Entries taken from a collection
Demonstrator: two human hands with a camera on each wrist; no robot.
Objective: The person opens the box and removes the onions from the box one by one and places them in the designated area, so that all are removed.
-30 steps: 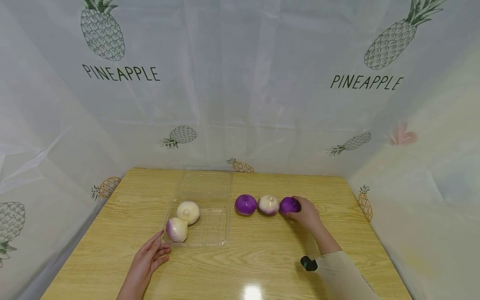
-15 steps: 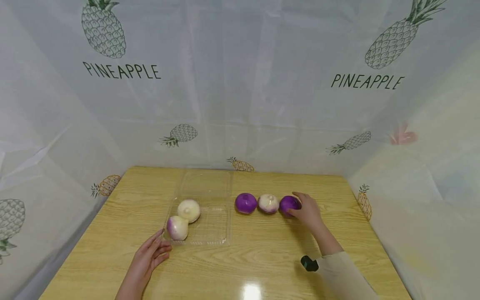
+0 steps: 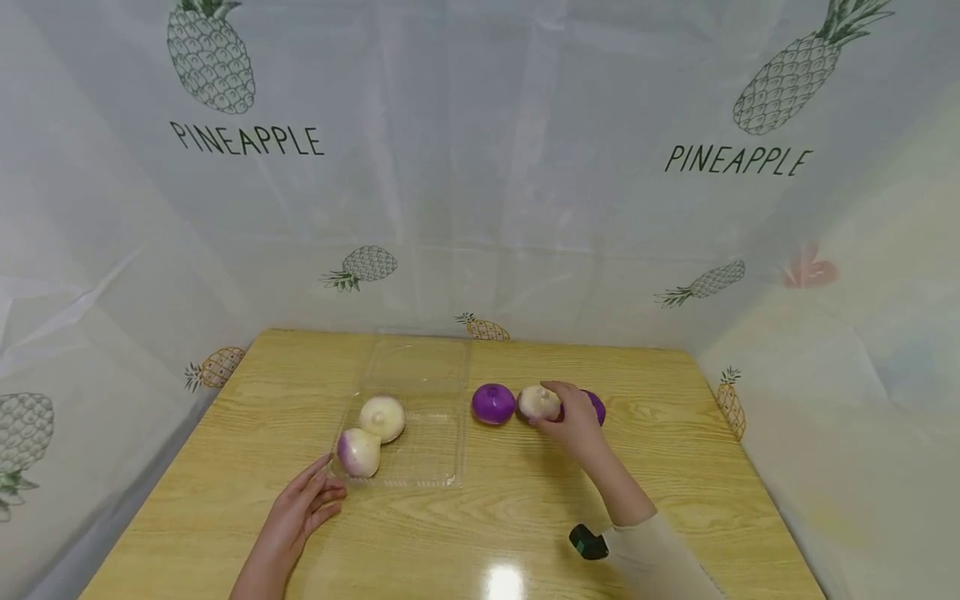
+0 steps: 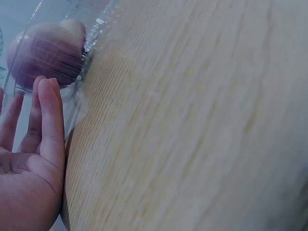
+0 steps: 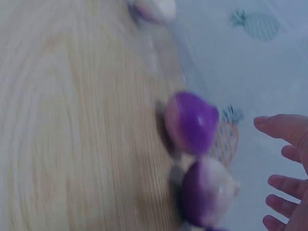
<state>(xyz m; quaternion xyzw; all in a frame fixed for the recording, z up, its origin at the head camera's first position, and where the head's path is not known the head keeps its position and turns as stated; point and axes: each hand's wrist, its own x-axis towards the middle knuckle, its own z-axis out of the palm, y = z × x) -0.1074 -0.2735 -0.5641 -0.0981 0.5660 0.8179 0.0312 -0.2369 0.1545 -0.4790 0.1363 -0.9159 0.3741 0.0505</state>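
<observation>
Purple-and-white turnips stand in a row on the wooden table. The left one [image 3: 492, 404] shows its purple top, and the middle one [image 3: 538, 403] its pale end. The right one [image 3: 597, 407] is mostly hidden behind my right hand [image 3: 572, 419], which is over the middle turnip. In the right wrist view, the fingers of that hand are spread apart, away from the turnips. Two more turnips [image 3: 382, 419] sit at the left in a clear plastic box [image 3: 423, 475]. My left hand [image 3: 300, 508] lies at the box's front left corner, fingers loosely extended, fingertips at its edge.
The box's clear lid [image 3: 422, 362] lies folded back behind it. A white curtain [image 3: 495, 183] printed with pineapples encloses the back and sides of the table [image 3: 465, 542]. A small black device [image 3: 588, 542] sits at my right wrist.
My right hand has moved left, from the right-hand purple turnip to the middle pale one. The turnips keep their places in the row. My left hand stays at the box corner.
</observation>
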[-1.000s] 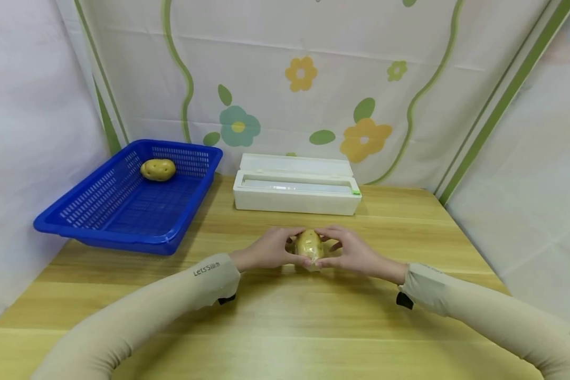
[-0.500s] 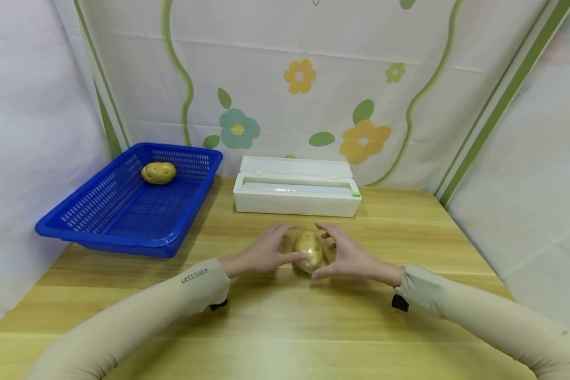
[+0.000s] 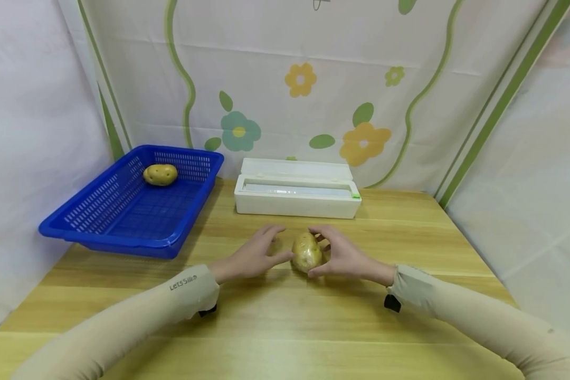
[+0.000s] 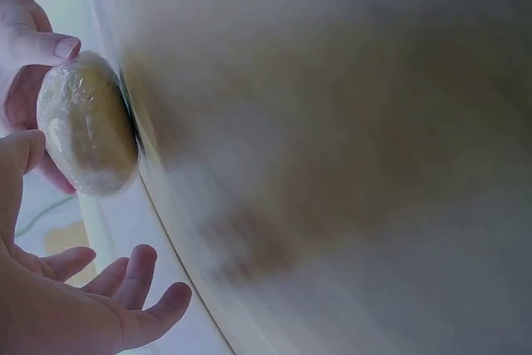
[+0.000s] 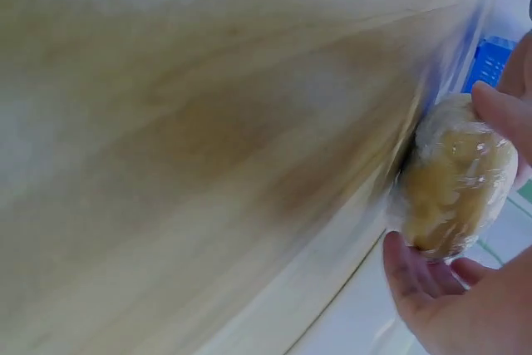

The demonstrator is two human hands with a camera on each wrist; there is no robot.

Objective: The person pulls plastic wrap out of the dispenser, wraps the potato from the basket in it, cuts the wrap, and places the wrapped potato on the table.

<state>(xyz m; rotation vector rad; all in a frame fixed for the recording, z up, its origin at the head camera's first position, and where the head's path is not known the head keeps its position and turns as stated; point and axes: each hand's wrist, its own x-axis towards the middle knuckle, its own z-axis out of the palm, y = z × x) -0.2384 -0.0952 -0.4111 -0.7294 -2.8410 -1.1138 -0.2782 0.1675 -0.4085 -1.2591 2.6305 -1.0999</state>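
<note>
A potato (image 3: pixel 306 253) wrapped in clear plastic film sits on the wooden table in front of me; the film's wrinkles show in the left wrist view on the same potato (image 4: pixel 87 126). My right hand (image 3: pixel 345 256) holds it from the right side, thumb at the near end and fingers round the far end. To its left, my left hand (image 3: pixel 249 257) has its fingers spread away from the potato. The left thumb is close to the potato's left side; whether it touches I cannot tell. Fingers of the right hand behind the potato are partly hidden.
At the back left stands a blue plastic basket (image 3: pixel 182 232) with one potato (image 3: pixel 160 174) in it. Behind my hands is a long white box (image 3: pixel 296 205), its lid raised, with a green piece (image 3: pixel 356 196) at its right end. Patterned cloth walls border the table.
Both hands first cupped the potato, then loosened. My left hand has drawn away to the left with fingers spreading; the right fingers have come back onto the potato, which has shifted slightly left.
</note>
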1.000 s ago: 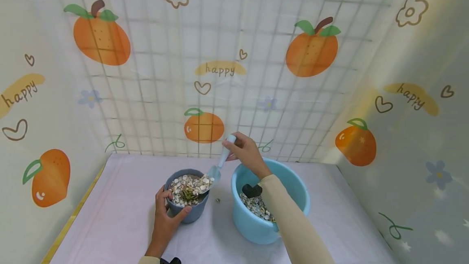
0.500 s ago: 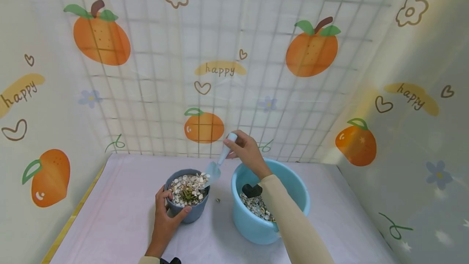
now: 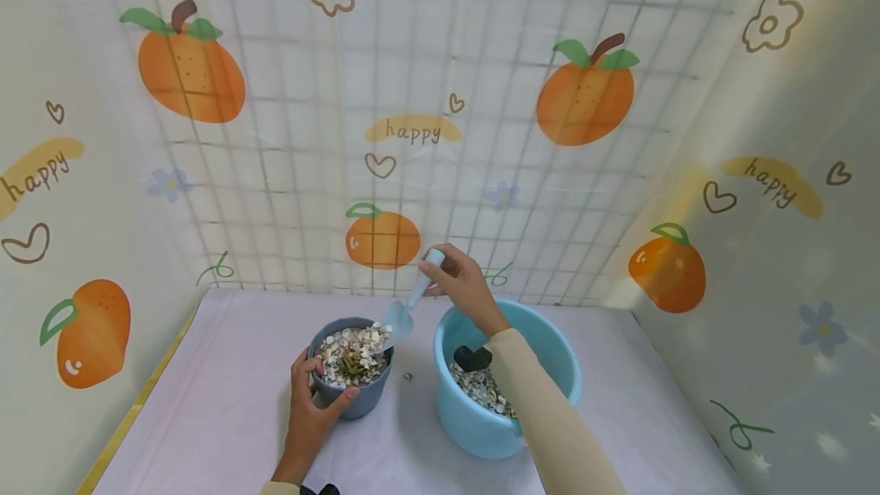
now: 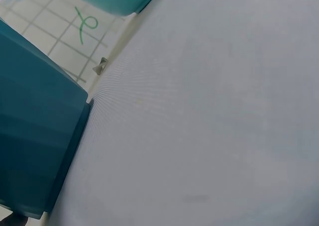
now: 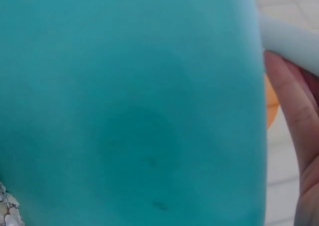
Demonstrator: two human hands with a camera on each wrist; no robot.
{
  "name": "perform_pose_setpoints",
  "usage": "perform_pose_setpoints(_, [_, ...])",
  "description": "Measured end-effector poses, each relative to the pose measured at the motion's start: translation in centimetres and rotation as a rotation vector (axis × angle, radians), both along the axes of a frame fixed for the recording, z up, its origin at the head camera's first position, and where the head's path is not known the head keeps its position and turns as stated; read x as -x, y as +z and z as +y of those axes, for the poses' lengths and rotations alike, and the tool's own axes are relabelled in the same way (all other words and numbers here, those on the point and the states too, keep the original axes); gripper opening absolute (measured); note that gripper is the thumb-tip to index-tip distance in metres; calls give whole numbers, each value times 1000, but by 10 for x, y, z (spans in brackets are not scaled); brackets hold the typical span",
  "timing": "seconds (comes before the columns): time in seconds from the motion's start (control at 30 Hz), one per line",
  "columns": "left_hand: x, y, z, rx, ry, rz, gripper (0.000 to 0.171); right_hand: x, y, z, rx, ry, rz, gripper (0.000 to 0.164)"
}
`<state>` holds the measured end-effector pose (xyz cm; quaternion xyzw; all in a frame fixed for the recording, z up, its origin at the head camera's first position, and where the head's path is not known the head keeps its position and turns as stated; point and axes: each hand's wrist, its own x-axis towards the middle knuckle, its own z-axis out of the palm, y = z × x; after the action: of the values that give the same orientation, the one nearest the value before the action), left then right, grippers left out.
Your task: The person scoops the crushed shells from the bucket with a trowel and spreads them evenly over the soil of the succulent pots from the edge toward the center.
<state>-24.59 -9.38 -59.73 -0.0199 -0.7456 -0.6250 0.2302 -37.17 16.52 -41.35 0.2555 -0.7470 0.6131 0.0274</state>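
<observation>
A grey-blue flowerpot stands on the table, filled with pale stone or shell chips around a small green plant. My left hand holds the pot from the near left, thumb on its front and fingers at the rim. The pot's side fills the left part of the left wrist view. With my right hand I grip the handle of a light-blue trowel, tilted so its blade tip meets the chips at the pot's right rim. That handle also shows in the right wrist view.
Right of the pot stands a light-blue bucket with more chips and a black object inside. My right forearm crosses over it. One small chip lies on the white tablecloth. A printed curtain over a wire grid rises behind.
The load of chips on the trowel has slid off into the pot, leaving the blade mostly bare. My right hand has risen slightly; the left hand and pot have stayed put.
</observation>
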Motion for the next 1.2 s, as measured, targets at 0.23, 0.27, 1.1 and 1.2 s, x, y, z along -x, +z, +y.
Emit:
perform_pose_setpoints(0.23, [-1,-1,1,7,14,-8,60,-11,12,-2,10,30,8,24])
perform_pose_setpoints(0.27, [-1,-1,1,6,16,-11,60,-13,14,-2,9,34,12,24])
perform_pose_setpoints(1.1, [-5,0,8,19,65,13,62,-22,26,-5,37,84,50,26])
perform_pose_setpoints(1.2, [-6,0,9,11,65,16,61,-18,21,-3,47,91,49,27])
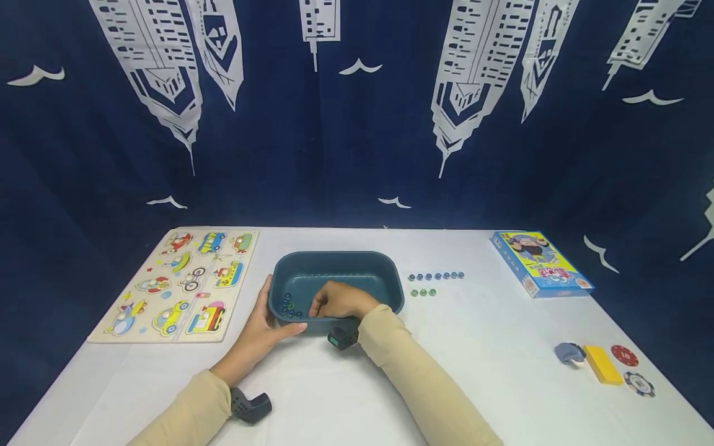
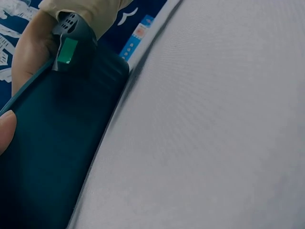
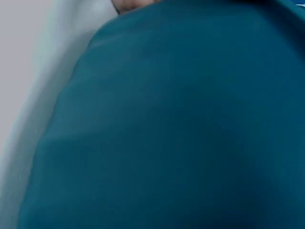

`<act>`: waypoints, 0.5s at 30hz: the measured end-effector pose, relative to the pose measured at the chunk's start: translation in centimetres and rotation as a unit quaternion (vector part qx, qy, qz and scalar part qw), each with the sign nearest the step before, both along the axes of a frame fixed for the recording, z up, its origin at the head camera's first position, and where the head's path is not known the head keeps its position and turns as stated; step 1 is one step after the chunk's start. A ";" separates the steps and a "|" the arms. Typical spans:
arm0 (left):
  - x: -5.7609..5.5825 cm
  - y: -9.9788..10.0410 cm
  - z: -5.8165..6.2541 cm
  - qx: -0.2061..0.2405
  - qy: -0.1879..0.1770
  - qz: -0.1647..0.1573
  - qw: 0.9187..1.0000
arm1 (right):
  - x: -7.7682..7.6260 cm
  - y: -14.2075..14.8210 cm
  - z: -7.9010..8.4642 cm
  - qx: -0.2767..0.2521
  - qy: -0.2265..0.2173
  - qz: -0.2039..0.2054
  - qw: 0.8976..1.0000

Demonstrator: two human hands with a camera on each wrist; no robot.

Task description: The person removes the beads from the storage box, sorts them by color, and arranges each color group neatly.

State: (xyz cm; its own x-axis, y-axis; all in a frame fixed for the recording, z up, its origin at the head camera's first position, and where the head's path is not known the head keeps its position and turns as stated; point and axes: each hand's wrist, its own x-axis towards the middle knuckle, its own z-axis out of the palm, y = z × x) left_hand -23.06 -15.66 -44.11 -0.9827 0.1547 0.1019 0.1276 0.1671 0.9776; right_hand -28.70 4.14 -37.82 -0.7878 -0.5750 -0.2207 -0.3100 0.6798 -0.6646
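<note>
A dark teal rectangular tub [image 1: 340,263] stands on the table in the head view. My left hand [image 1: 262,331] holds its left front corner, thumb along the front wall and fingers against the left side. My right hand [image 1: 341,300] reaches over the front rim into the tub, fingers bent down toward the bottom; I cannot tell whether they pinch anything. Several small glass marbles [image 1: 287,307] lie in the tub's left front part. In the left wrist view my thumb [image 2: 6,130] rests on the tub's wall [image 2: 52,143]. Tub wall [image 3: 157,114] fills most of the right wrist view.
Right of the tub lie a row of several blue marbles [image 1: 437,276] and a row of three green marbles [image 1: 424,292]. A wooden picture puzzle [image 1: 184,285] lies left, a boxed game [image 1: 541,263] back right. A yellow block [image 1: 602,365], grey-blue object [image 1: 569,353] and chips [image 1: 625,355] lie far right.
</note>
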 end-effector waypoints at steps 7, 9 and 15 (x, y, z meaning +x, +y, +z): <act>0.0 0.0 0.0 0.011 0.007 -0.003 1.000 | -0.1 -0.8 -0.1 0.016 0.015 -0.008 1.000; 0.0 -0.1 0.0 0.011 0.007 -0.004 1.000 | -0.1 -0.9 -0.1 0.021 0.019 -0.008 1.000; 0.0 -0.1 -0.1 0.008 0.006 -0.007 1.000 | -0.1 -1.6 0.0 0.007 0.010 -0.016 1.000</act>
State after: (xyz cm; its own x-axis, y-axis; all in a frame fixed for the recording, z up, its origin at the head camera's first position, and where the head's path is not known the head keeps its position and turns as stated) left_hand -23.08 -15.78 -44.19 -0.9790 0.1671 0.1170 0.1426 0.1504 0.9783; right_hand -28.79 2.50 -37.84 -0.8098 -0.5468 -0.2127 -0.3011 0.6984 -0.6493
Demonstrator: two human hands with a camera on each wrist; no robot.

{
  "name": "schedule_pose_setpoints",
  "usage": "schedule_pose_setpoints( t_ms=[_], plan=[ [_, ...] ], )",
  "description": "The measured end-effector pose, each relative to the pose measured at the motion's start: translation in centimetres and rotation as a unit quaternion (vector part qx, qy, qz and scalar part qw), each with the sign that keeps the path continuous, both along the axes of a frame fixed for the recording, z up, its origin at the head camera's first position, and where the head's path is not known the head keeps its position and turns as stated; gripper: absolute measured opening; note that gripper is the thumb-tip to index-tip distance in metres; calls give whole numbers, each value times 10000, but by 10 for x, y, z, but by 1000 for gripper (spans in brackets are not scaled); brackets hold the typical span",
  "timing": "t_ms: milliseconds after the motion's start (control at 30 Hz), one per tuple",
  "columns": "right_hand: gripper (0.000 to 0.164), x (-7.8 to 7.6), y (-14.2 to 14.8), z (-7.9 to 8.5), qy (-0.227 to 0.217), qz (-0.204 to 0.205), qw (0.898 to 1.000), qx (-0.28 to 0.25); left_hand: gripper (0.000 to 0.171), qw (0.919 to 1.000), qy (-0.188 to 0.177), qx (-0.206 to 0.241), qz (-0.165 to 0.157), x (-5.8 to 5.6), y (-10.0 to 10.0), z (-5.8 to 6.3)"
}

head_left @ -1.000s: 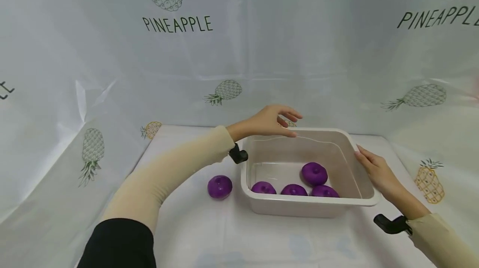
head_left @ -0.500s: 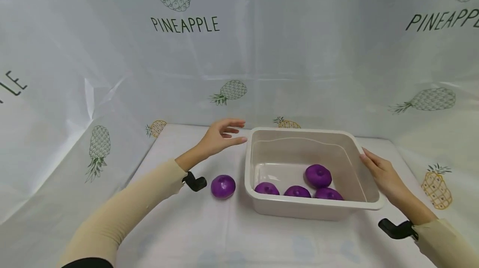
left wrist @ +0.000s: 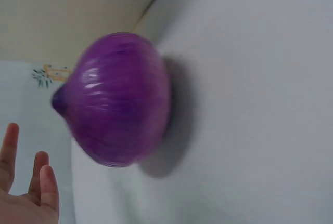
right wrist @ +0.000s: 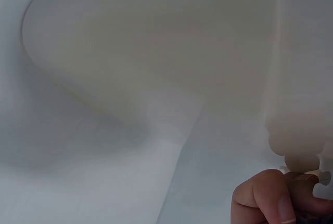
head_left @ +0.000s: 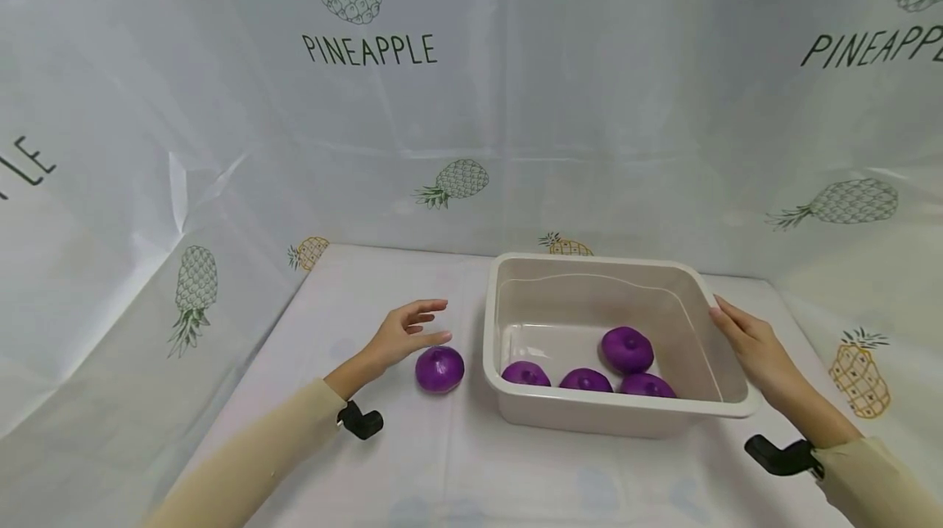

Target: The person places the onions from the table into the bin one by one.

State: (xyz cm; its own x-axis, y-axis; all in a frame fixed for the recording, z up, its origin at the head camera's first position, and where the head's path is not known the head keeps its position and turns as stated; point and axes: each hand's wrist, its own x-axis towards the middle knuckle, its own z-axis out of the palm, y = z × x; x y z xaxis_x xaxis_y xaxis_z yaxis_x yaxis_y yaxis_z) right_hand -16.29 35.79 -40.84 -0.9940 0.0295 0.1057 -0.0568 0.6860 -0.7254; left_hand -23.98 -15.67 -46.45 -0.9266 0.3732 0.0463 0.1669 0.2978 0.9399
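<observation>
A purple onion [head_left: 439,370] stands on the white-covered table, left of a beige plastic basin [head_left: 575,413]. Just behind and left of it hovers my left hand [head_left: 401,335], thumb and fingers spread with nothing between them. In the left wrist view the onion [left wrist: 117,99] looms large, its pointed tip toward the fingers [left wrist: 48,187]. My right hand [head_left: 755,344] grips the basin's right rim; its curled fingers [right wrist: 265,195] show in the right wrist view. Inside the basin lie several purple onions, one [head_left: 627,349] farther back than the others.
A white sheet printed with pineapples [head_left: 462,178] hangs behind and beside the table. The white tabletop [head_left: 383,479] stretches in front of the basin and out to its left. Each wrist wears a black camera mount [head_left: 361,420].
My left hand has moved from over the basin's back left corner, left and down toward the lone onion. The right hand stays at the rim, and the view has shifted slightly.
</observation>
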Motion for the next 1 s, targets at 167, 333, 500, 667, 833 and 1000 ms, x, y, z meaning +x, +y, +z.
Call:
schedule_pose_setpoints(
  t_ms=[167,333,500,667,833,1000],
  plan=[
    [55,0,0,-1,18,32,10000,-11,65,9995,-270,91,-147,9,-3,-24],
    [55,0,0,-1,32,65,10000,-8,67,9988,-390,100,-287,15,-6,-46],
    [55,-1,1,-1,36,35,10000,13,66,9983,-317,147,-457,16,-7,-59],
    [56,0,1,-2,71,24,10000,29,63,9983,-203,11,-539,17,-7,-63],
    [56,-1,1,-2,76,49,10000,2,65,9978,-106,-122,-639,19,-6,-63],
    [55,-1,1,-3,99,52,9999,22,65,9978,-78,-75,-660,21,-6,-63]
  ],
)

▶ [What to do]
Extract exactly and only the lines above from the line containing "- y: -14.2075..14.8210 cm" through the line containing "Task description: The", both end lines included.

▶ [Answer to this task]
  - y: -14.2075..14.8210 cm
  - z: -7.9010..8.4642 cm
  - qx: -0.2767..0.2521
  - qy: -0.2265..0.2173
  - qz: -0.2039..0.2054
  - qw: 0.8976..1.0000

Demonstrator: two human hands with a camera on each wrist; no robot.

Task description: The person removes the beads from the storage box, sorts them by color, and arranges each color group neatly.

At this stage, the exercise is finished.